La suite ? (les soutiens, les reports…)
Ahhh ! Eh bien en tout cas, la semaine qui s’annonce va être pour le moins intéressante. Il y a le risque, non nul, que ça castagne un peu (mais après tout, nous ne sommes pas non plus dans l’élection du plus joli bisounours ou à l’école des fans), mais je suis confiant sur le fait qu’aucun schisme au P.S. n’est à redouter. Je sens, autour de moi, une vraie volonté de rassemblement pour aller battre la droite en 2012, et passée la déception de ne pas voir son poulain désigné pour la Grande Bataille (et cette déception risque de concerner au moins 45 % des votants au second tour, selon moi), nous ferons vite corps derrière le vainqueur. Rappelons que nous avons encore de longs mois de campagne électorale devant nous.
On sait bien que les candidats « ne sont pas propriétaires de leurs voix », selon l’expression consacrée.
Néanmoins, Valls a clairement annoncé son soutien à Hollande.
À mon avis, Royal soutiendra Aubry (c’est comme ça que j’ai décrypté les paroles de Najat Vallaud Belkacem – canon la meuf ((Dis, JP, tu lui envoies les formulaires d’adhésion à la motion Q ?)) – où il m’a semblé entendre des slogans hybrides royalo-aubristes du genre « gauche forte et juste »).
Beylet, tout le monde s’en fout.
Tout serait donc dans les mains de Montebourg ?
L’édito de Thomas Legrand ce matin sur France Inter était, une fois de plus, d’une grande pertinence, sur le risque qu’auraient les deux candidats restant en lice à réorienter leur discours sur les positions de Montebourg, notamment en matière d’économie.

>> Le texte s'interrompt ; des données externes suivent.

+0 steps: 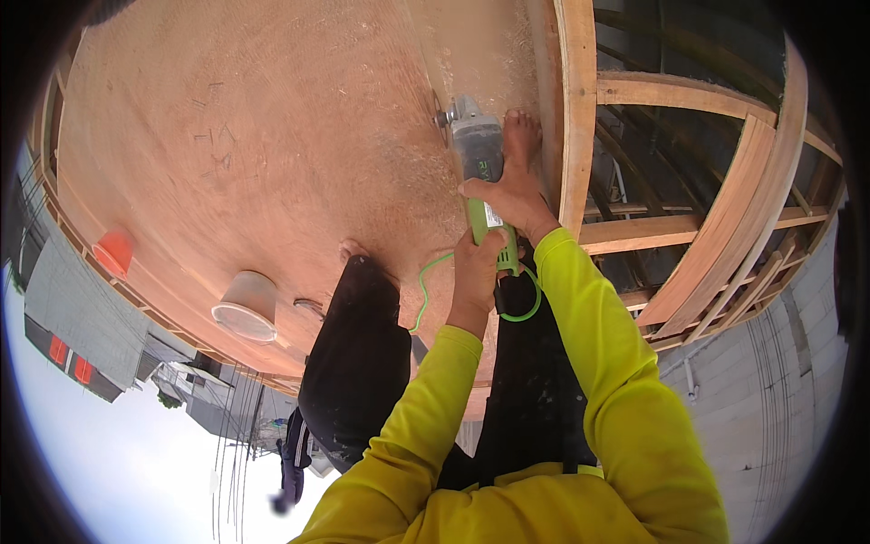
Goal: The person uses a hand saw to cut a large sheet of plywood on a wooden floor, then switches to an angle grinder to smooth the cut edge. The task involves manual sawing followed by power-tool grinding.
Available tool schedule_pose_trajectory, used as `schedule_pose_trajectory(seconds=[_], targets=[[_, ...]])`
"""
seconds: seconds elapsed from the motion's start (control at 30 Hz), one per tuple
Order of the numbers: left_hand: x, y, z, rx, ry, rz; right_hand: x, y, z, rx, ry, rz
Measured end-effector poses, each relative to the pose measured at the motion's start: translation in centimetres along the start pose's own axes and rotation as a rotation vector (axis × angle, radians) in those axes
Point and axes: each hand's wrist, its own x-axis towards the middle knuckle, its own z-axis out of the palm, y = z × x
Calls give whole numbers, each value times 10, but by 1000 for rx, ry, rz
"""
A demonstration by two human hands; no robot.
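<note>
Both my hands are closed around a green and grey angle grinder (478,150). My right hand (515,197) wraps the middle of its body, and my left hand (475,272) grips the rear end. The grinder's disc (440,120) is seen nearly edge-on, close to the plywood surface (299,118); whether it touches is hard to tell. A green cord (423,292) loops from the rear of the tool past my left wrist. My bare right foot (521,136) stands right beside the grinder's head.
To the right, a timber frame (639,234) has open gaps between its beams. A pale bucket (246,304) and an orange bucket (113,252) lie at left. Several small metal-like pieces (217,136) are scattered on the plywood. A person's dark striped clothing (294,453) shows at lower left.
</note>
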Motion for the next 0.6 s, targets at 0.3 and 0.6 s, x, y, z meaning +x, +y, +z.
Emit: schedule_pose_trajectory(seconds=[0.3,0.6], targets=[[15,26,4,91,-53,87,38,25,9,-11,121,-87],[41,54,17,50,-67,203,50,-27,-3,286,-25,-5]])
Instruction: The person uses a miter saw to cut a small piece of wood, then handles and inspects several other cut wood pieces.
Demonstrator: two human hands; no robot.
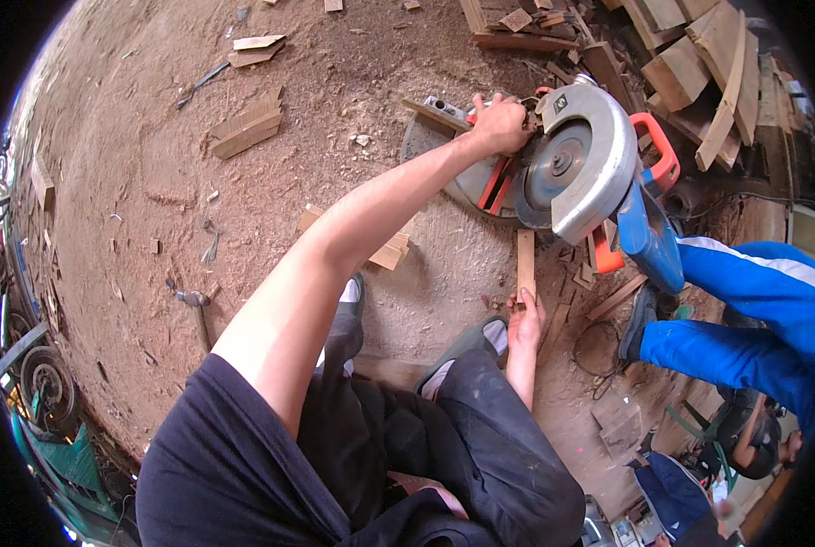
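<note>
A miter saw (pixel 599 146) with a round grey blade, a silver guard and an orange handle stands on the ground ahead of me, slightly right. My left hand (pixel 501 125) reaches across to the far side of its table, by the blade. Its fingers bend down there, and what they grip is hidden. Nearer to me, my right hand (pixel 525 321) is closed around the near end of a narrow wooden strip (pixel 526 260). The strip's far end points at the saw table's front edge, below the blade.
Stacked timber offcuts (pixel 699 68) rise at the far right. A person in blue trousers (pixel 740 356) is close on the right. Wood pieces (pixel 248 128) and a hammer (pixel 194 305) lie on the dusty ground to the left. A wood block (pixel 389 251) sits near my feet.
</note>
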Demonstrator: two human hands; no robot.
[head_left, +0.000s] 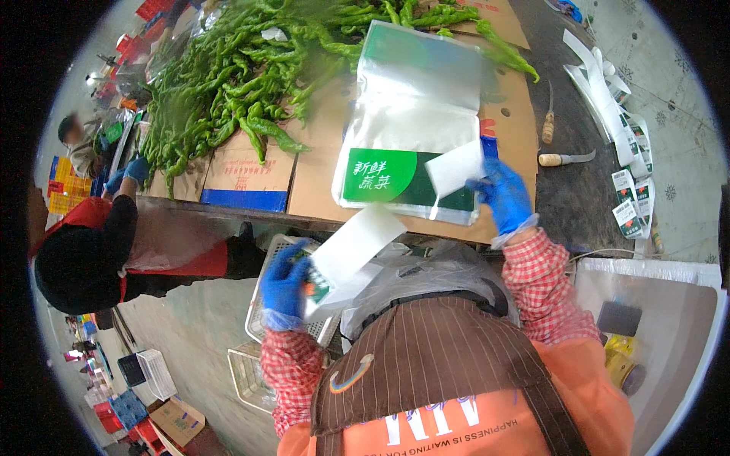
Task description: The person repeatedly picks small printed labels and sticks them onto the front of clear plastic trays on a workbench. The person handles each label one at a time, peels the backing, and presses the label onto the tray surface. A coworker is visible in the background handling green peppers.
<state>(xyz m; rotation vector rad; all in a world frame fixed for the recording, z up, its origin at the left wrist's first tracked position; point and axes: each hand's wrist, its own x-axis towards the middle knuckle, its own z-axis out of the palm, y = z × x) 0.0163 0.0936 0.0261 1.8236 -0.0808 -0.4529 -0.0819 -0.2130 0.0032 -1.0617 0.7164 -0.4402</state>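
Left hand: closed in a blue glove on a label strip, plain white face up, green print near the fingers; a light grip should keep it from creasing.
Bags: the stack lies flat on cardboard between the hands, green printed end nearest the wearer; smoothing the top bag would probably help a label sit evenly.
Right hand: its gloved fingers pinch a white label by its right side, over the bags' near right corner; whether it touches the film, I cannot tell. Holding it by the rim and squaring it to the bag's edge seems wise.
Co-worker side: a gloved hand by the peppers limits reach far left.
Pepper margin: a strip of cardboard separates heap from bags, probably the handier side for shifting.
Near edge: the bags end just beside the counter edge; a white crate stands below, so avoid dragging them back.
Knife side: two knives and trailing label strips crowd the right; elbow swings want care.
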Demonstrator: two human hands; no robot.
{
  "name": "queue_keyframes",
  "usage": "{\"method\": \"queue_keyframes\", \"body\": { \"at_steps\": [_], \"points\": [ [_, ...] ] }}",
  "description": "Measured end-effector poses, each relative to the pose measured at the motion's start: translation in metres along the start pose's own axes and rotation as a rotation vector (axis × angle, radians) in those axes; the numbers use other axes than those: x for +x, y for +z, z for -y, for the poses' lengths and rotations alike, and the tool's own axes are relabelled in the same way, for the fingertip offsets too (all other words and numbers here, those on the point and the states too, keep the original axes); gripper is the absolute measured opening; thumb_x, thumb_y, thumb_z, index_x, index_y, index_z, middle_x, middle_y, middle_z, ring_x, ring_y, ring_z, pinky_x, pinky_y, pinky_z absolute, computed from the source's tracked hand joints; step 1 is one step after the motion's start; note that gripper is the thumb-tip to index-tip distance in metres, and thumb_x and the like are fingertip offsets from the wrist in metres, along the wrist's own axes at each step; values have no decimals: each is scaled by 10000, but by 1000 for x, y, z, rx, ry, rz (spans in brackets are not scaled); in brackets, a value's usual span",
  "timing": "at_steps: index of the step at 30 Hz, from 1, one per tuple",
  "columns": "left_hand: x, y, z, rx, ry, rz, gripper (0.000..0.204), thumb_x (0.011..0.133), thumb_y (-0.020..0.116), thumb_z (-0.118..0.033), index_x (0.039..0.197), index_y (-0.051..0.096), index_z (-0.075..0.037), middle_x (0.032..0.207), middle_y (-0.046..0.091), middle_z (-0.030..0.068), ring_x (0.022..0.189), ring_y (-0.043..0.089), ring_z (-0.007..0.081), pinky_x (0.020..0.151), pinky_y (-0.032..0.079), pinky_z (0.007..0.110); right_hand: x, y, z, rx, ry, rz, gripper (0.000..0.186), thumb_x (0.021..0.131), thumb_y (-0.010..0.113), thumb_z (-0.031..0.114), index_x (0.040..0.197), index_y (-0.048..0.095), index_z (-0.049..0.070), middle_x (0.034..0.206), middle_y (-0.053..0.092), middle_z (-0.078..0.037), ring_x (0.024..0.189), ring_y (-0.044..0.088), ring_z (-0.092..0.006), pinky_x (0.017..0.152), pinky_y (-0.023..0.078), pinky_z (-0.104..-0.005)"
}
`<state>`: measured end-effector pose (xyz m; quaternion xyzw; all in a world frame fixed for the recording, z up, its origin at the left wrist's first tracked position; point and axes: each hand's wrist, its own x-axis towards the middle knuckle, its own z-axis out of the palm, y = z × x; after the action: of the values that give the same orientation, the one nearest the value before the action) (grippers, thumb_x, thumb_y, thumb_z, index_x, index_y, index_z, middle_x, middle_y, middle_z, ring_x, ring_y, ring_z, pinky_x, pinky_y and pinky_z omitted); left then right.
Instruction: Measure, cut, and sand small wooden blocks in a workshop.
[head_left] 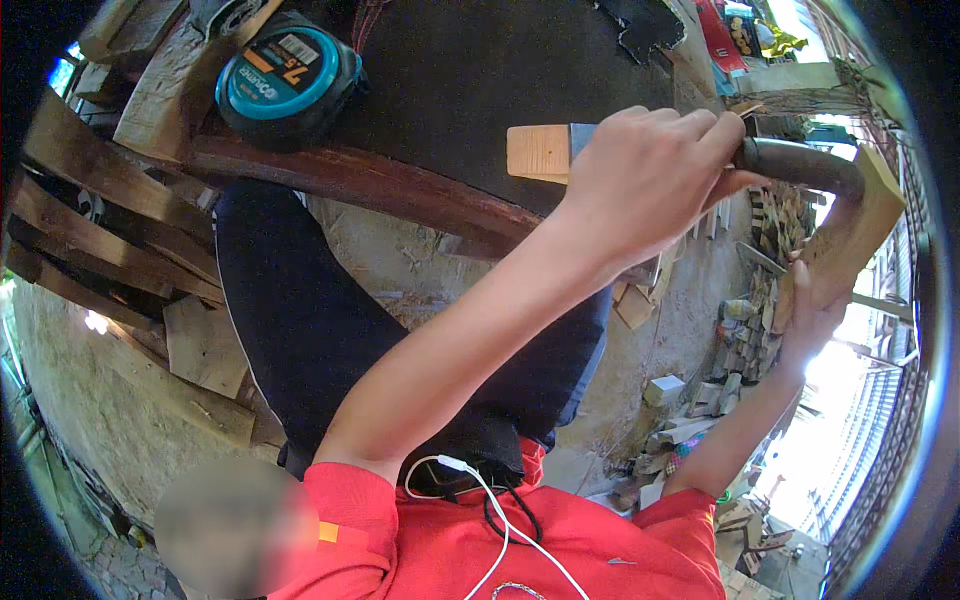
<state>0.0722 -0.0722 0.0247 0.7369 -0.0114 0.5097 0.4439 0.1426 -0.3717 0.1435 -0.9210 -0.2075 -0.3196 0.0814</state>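
Observation:
My left hand [655, 170] is closed, with its thumb and finger around the end of a dark curved bar [805, 165]. The far end of this bar meets a light-brown piece of wood [850, 235] at the right. That wood is held from below by my right hand [812, 315], its fingers along the near side. To the left of my left fist juts a pale wooden block [537, 150] with a grey metal strip beside it. My fist hides whether block and bar join. A small pointed tip shows above my left fingers.
A tape measure [285, 85] with a turquoise rim sits at the upper left on a dark bench top [440, 80], which has a reddish-brown wooden edge [370, 185]. Curved planks [110, 200] lie at the left. Scrap wood [775, 240] is piled at the right.

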Motion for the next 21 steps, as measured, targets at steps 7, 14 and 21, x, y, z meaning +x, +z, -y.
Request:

Parce qu’il faut effectivement reconnaître qu’Aubry et Hollande incarnent à quelques nuances près la même ligne politique au P.S. (ce qui est d’ailleurs une des bonnes raisons pour que le ralliement se fasse sans trop de remous).
Je ne suis pas devin et la suite me paraît donc assez incertaine. Je suis relativement optimiste car je pense que Martine Aubry va continuer d’incarner avec la force dont elle fait preuve, et la capacité de rassemblement dont elle a déjà fait preuve (en tant que militant, je lui suis particulièrement reconnaissant du travail qu’elle a effectué à la tête du parti). Son positionnement (plus stratégique qu’idéologique, selon moi) au « centre » du P.S. devrait convaincre une bonne partie de l’électorat de Montebourg de se reporter sur elle (il est possible aussi qu’une partie s’abstienne au 2e tour). Ensuite, comme il l’a été dit, répété, rabâché dans un camp comme dans l’autre, il va s’agir de choisir celui ou celle dont on n’est convaincu qu’il ou elle sera mieux armé(e) pour affronter la droite l’année prochaine.
J’ai très vivement confiance en Martine Aubry pour être, en 2012, un peu plus qu’une présidente normale. En plus, on a aussi une nouvelle fois l’occasion d’élire à la tête du pays une femme (on a échoué en 2007), et ça aussi, pour un socialiste, je trouve que c’est un joli combat ((Alors qu’un François président, on en a déjà eu un.)).